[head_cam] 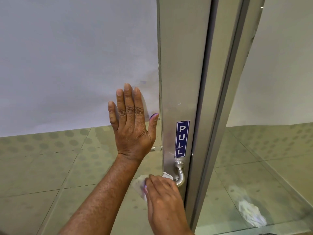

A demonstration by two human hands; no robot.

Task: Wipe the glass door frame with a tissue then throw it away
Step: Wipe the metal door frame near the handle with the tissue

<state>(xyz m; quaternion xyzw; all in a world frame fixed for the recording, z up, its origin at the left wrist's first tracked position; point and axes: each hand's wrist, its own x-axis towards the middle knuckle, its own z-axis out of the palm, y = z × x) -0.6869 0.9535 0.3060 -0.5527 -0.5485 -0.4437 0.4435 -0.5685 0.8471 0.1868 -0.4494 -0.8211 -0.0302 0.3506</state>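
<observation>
A brushed-metal door frame [181,65] runs upright through the middle of the view, with a blue PULL sticker [182,139] and a lever handle [179,173] low on it. My left hand [132,126] lies flat with spread fingers on the glass pane [76,56] just left of the frame. My right hand [166,200] presses a white tissue [139,184] against the lower frame beside the handle. Part of the tissue is hidden under the fingers.
To the right stands a second frame post [225,99] and another glass panel [279,82], which shows a pale reflection of the tissue [250,212]. Tiled floor [42,167] with dotted patterns shows through the glass.
</observation>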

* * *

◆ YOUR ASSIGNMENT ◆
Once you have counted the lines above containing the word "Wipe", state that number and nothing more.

◆ FINISHED EXERCISE ◆
2